# OSX on Domain



## shortbus (Aug 3, 2010)

Here is the situation.  I work for a school that is primarily MS based.  We have a few Macs scattered around campus.  We require students to login using their Active directory username/passwords to use all computers.  So far this hasn't been an issue.  

Where we are starting to see problems is when printing to a network printer that is hosted on a windows print server.  We can add the printer just fine, but every time we try to print we get the ON HOLD Authentication required.  I have figured out to get around this i can add the domain\username and password information to the keychain.  

My issue with this is that we have thousands of students, and there is no way to know which computer they will use.  Is there anyway to force OSX to use the credentials supplied at login for the printer?  I am running OS 10.5.8.  It is a PowerPC, and as far as i know, upgrading is not an option.  Please help.  I'm primarily a MS guy, so please forgive my ignorance.

Thanks


----------



## Satcomer (Aug 5, 2010)

Well make sure you have a driver for the printer before anything.
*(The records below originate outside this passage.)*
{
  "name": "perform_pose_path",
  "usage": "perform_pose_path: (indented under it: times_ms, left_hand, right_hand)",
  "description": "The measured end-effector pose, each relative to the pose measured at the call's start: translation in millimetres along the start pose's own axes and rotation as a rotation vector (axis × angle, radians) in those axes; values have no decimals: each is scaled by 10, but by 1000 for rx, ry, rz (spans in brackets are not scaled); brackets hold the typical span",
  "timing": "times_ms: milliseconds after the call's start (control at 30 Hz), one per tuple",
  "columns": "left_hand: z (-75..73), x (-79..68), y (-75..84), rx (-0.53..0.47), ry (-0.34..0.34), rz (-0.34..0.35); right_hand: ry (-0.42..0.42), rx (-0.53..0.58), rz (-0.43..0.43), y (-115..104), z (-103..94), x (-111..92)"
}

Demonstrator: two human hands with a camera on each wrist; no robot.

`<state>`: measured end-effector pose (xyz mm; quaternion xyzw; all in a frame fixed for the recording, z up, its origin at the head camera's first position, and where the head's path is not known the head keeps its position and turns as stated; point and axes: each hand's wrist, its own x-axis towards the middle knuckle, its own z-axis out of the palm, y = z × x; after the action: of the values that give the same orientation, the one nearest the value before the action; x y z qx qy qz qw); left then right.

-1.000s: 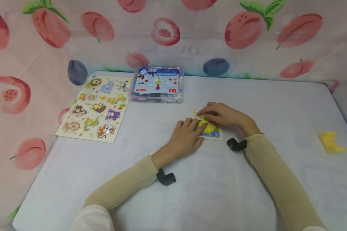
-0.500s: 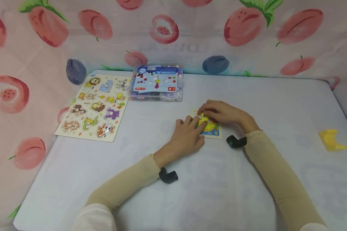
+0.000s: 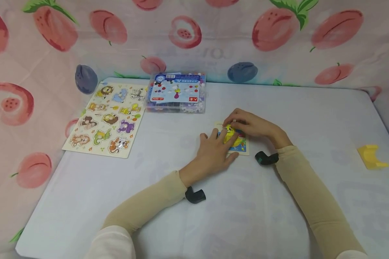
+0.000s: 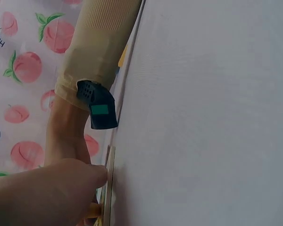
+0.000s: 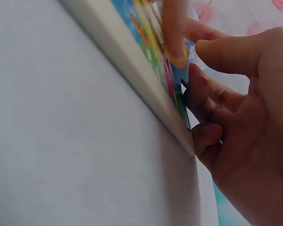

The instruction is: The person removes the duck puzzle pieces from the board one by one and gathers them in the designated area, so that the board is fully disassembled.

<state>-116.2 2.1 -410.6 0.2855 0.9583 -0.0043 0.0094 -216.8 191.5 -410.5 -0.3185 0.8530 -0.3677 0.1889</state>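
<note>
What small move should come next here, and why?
Probably press the blue piece down with the right hand: in the right wrist view it seems raised from the small picture board, and the left hand has fingers on that board.

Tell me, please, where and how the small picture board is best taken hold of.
I'd pinch the small picture board at its near right corner, coming from the right. It lies face up, that corner is bare, and the straight edge shows some thickness; the left grip reaches over its left side, the right grip covers its far right corner.
</note>
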Motion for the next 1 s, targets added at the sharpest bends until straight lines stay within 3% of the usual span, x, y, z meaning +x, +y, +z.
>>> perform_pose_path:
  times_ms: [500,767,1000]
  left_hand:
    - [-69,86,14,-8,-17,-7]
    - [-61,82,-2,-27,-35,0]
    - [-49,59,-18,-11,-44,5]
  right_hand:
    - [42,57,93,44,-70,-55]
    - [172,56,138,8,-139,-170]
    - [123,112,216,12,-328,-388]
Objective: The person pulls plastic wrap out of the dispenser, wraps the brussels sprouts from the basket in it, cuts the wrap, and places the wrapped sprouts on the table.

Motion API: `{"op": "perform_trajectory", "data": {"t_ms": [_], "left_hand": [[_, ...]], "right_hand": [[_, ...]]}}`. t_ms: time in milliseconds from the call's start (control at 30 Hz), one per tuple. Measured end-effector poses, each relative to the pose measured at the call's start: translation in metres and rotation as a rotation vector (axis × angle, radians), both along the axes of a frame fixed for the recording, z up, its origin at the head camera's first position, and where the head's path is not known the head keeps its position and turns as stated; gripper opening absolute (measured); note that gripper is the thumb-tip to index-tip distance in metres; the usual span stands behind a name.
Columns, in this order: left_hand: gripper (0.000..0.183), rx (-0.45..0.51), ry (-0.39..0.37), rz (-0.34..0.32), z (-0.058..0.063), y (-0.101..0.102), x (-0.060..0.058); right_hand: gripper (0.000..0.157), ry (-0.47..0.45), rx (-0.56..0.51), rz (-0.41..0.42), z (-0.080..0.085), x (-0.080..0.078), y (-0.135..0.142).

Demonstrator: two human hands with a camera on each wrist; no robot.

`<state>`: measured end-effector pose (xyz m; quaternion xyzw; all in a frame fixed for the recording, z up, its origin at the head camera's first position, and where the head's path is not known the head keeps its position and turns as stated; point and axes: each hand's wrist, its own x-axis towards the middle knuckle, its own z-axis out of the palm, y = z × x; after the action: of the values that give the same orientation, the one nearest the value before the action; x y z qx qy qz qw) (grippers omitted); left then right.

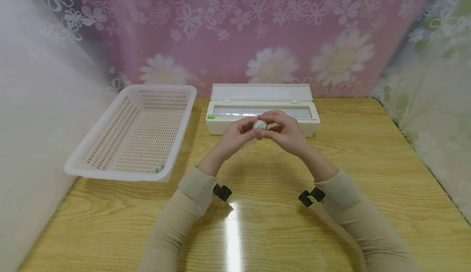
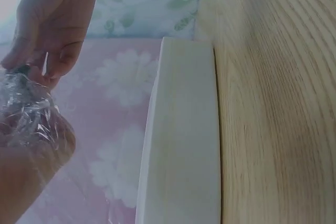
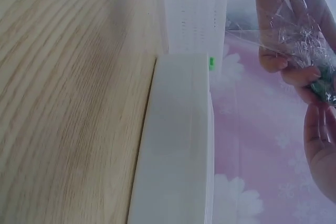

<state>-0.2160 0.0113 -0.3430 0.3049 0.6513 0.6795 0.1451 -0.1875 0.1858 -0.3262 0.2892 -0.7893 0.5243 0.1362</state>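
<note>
Both hands meet over the front of the white film box, above the table. Between their fingertips they pinch a small rounded green-and-white thing wrapped in clear plastic film. My left hand grips it from the left, and my right hand from the right. Loose, crinkled cling film spreads out around the left fingers in the left wrist view. Dark green shows through the wrapping in the right wrist view. What kind of thing is inside, I cannot tell.
Behind the hands, a white cling film dispenser stands with its lid raised and a film roll inside. A white slotted basket sits at left, with a small film-wrapped green thing in its near right corner. A flowered curtain hangs behind.
</note>
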Motion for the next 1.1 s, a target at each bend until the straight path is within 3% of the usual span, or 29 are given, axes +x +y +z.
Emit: {"op": "perform_trajectory", "data": {"t_ms": [100, 300, 467, 533, 600, 733, 833, 933, 1000, 1100], "left_hand": [[0.034, -0.029, 0.038, -0.012, 0.000, 0.000, 0.000], [0.019, 0.063, -0.074, 0.057, 0.001, 0.001, 0.002], [0.028, 0.062, -0.088, 0.107, -0.002, 0.001, 0.001], [0.030, 0.063, -0.065, 0.137, -0.003, 0.002, 0.000], [0.030, 0.064, -0.018, 0.179, -0.003, 0.002, -0.001], [0.032, 0.048, 0.117, 0.267, -0.001, 0.002, -0.001], [0.043, 0.023, 0.209, 0.279, 0.002, 0.003, -0.001], [0.059, -0.003, 0.274, 0.258, 0.003, 0.003, 0.000], [0.064, -0.007, 0.291, 0.262, 0.003, 0.004, 0.000], [0.068, 0.018, 0.290, 0.286, 0.002, 0.007, -0.001]], "right_hand": [[0.030, -0.068, -0.009, 0.024, 0.000, -0.001, 0.002], [0.020, -0.242, -0.225, 0.106, -0.006, -0.002, 0.000], [0.035, -0.319, -0.304, 0.019, -0.012, -0.001, -0.001], [0.039, -0.321, -0.321, -0.021, -0.012, -0.002, 0.000], [0.037, -0.330, -0.370, -0.004, -0.011, -0.002, -0.001], [0.020, -0.378, -0.507, 0.135, -0.009, 0.000, -0.005], [0.014, -0.426, -0.626, 0.233, -0.007, 0.002, -0.009], [0.016, -0.484, -0.679, 0.257, -0.005, 0.005, -0.011], [0.029, -0.515, -0.636, 0.246, -0.005, 0.007, -0.011], [0.054, -0.516, -0.486, 0.205, -0.005, 0.009, -0.012]]}}
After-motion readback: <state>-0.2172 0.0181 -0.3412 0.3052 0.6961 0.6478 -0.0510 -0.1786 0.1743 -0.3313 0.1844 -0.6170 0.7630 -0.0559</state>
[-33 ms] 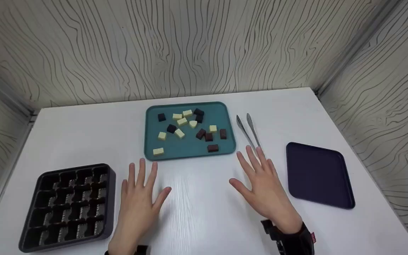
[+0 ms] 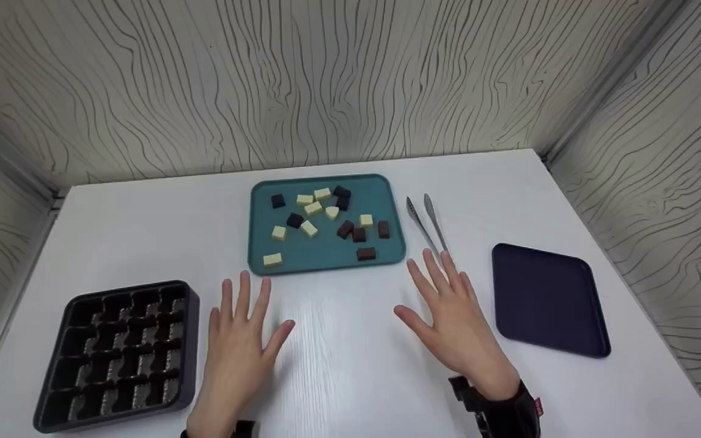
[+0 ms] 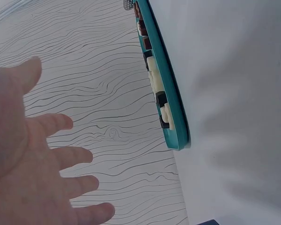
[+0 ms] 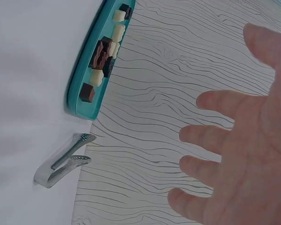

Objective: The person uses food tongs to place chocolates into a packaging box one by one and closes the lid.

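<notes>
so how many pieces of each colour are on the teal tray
Cream pieces: 8
Black pieces: 4
Brown pieces: 4
Total: 16

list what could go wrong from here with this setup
The right hand might knock the tongs, whose near end it hides in the head view. Two brown blocks on the teal tray sit close together, so taking one could shift the other. The left hand could nudge the compartment box beside it.
</notes>
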`<state>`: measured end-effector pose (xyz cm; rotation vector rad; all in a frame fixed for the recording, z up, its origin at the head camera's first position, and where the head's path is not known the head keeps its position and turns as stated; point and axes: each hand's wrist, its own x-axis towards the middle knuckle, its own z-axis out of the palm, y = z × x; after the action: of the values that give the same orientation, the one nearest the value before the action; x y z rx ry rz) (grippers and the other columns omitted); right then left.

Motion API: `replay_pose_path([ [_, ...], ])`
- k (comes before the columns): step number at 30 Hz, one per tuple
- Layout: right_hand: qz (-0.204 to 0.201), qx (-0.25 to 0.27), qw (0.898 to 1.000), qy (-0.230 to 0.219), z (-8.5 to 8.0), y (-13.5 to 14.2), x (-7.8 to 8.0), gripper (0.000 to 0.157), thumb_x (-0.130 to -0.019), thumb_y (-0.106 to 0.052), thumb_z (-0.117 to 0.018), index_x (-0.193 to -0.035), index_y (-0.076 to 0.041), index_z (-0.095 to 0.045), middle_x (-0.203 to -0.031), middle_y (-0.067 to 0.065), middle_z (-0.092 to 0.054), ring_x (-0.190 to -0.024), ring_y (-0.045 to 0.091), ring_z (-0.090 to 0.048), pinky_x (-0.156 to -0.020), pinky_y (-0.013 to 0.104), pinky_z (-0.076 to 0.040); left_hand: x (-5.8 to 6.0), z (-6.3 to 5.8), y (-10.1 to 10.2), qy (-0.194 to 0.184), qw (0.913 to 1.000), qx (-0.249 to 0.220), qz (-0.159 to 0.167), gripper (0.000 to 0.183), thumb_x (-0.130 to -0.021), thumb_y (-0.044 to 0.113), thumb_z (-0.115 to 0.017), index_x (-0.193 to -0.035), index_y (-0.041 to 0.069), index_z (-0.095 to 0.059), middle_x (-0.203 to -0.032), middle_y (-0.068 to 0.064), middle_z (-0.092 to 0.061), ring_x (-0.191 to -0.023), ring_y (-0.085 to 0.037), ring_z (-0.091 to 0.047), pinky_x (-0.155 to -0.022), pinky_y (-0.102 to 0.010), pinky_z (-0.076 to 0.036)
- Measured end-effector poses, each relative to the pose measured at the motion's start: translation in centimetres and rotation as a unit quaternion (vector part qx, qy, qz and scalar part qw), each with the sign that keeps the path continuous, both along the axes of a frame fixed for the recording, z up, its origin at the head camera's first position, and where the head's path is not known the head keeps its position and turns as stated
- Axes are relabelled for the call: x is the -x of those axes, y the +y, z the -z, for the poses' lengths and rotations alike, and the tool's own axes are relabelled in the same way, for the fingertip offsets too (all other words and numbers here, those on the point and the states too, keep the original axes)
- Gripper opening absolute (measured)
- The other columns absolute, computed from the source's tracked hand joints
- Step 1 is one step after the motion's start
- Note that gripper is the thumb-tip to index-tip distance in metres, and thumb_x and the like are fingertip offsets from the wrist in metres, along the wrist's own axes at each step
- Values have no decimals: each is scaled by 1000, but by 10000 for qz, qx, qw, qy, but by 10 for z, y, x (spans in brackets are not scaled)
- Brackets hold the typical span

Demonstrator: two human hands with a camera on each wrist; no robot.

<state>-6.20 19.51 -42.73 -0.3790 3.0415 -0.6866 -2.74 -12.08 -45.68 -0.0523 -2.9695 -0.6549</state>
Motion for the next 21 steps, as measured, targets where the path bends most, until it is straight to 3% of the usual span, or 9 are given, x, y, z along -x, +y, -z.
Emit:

Then let us know if this is a Domain shared printer or is a PC shared printer, plus are the Macs connected to the Domain? Also consult the Apple document Mac OS X: How to manually add a Windows shared printer.


To get the Macs on the Domain read the blog Connecting a Macintosh running Leopard (10.5) to SBS 2003. It has three pages stepping the reader through the whole process.


----------



## shortbus (Aug 9, 2010)

thanks for the reply.  This is a Shared Printer from a windows server.  And yes, the Macs are on the domain.  I was able to get everything to work properly when the Macs were off the domain and logging in using a local account.  I just need the authentication portion of the process to become simplified for my end users.  

I was able to find this http://images.apple.com/business/solutions/it/docs/L418078A-US_Enterprise_Printing_with_Mac_OS_X_Technical_White_Paper-1.pdf.  I followed the steps to enable kerberos use on the print queue...but it is a clunky and inconvenient work-around.  Still looking for something more efficient for a multi-user environment.

Thanks


----------



## Satcomer (Aug 10, 2010)

Well for the CUPS on your Mac you can point your browser to the address http://127.0.0.1:631/ .  This will bring up the printing subsystem system of that Mac.   Plus I found a MacOSXHints hint called Print to a Shared Windows Printer. 

Lastly you still haven't said what Windows domain version the Domain is running. Plus what model of shared printer (is this a network printer or a USB printer) is the printer? 

Like setting up Windows machine if you get the IP of the printer and but that IP in your browser you will be able to get into a networked printer's wiki page.

One more thing. Make sure you bookmark the sites like the Apple document "Well known" TCP and UDP ports used by Apple software products and MacWindows.com. They might help you in future problems.


----------



## Satcomer (Aug 27, 2010)

One more thing. Read the Apple document Mac OS X: How to manually add a Windows shared printer
.

Plus if this is Truly a "network" printer (not shared from a Windows machine and connect via Ethernet to the network) then here is a little trick, just put in the printer's IP address into your browser window. Most modern networked printers have their own wiki server to configure settings. I know at my work the HP Laser Printer have Bonjour turned off and through the wiki we could turn it on.


----------